WHAT YOU WILL DO
The line with "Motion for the", the line with "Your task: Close", and all lines between them in the material below: return these exactly, and no others.

EXCERPTED DATA
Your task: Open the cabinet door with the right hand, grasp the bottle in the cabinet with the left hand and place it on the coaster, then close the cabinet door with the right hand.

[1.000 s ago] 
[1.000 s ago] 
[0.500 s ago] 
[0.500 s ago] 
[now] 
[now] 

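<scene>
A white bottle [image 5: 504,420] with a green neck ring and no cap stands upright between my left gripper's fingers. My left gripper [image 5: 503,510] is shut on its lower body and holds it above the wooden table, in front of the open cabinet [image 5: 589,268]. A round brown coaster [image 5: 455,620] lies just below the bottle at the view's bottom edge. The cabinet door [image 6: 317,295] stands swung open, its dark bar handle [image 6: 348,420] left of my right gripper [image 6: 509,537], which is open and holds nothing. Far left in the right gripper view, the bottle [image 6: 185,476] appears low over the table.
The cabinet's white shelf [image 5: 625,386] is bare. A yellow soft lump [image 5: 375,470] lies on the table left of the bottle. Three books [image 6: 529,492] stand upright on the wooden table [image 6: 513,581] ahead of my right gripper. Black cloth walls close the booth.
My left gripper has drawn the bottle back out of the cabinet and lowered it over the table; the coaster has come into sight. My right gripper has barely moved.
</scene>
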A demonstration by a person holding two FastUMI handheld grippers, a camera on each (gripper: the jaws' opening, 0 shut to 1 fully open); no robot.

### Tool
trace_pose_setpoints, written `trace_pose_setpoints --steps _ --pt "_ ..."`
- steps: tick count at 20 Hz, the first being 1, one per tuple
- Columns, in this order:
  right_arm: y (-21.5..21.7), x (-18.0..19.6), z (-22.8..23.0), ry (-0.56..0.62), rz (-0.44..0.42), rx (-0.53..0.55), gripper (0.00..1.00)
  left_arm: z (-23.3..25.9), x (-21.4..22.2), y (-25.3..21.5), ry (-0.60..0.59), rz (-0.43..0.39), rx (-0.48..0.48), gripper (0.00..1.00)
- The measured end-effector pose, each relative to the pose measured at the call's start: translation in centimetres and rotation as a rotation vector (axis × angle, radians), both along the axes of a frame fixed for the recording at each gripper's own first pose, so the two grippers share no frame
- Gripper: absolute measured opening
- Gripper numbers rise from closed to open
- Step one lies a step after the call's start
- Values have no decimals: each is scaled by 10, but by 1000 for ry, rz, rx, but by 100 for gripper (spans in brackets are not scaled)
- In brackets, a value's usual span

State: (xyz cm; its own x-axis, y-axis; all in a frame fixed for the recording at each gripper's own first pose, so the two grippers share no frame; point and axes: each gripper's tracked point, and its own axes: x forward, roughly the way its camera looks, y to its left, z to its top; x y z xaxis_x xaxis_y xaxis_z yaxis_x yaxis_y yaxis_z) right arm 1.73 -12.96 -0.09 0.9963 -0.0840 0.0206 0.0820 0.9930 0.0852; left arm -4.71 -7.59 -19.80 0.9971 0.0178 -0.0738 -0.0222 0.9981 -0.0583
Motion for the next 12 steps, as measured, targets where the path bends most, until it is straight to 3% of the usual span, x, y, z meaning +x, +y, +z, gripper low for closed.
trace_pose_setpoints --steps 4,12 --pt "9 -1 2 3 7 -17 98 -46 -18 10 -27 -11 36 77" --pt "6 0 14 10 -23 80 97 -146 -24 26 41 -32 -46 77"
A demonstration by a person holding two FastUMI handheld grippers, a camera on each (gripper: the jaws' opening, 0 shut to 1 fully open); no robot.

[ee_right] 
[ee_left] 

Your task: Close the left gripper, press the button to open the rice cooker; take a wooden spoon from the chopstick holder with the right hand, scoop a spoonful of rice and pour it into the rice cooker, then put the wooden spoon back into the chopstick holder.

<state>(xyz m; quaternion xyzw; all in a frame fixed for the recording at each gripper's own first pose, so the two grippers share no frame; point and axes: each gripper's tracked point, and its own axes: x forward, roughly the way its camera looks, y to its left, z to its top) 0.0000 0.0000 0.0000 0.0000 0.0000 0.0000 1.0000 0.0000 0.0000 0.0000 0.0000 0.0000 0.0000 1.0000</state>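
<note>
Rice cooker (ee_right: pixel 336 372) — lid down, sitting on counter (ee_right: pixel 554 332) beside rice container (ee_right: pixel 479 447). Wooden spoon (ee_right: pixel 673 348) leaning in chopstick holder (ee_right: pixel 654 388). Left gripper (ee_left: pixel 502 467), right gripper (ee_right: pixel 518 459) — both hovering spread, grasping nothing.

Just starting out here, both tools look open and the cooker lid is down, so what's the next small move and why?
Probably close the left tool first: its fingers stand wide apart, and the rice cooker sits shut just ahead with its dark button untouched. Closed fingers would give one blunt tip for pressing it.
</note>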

OUTPUT OF THE EXERCISE
Motion for the next 12 steps, as measured, targets where the path bends most, until it is straight to 3% of the usual span, x, y, z meaning +x, +y, +z, gripper low for closed.
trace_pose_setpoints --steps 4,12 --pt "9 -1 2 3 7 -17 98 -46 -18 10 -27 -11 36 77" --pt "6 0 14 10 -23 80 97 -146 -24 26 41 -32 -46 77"
A demonstration by a person holding two FastUMI handheld grippers, a camera on each (gripper: the jaws' opening, 0 shut to 1 fully open); no robot.

[ee_right] 
[ee_left] 

Your task: Close the left gripper, press the button to open the rice cooker; take a wooden spoon from the chopstick holder with the right hand, scoop a spoonful of rice and pour it into the rice cooker, then put the wooden spoon back into the chopstick holder.

An answer has been given, and the exercise is complete.